WHAT TO WORK ON -> Without including any pictures, reproduce the full listing exactly.

RECORDED DATA ->
%%

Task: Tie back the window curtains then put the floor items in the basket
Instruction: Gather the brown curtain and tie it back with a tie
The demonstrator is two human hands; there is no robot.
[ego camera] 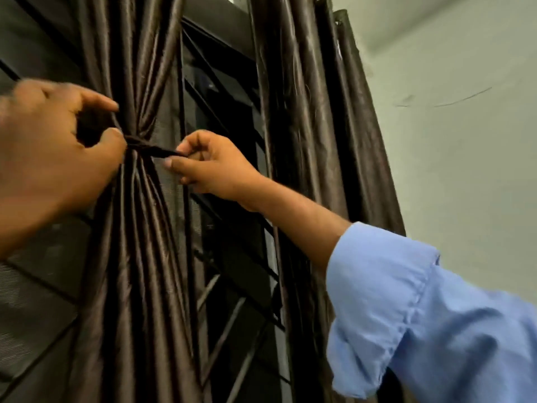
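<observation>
A dark brown satin curtain (136,228) hangs in front of a window (226,158) whose dark mesh screen and black metal bars show through on both sides of the cloth. The curtain is gathered to a narrow waist at mid-height, its folds fanning out above and below, and a thin dark tie (151,147) circles that waist. The left hand (58,152), blurred and close to the camera, has thumb and forefinger curled in at the left of the gathered waist, pinching the tie where it wraps the cloth. The right hand (209,167) reaches in from the right and pinches the free end of the tie between thumb and forefinger, the other fingers curled under; the strip runs taut from the waist to that pinch. Its forearm comes out of a light blue sleeve (421,315) rolled back above the wrist. A second curtain (313,112) of the same brown cloth hangs loose in long folds to the right of the window. Past it stands a pale grey-green wall (465,141), plain but for a few faint scuffs.
</observation>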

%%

TASK RESULT ->
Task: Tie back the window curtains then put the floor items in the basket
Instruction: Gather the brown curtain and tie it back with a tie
The demonstrator is two human hands; there is no robot.
[ego camera] 
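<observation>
A dark brown satin curtain (136,228) hangs in front of a window (226,158) whose dark mesh screen and black metal bars show through on both sides of the cloth. The curtain is gathered to a narrow waist at mid-height, its folds fanning out above and below, and a thin dark tie (151,147) circles that waist. The left hand (58,152), blurred and close to the camera, has thumb and forefinger curled in at the left of the gathered waist, pinching the tie where it wraps the cloth. The right hand (209,167) reaches in from the right and pinches the free end of the tie between thumb and forefinger, the other fingers curled under; the strip runs taut from the waist to that pinch. Its forearm comes out of a light blue sleeve (421,315) rolled back above the wrist. A second curtain (313,112) of the same brown cloth hangs loose in long folds to the right of the window. Past it stands a pale grey-green wall (465,141), plain but for a few faint scuffs.
</observation>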

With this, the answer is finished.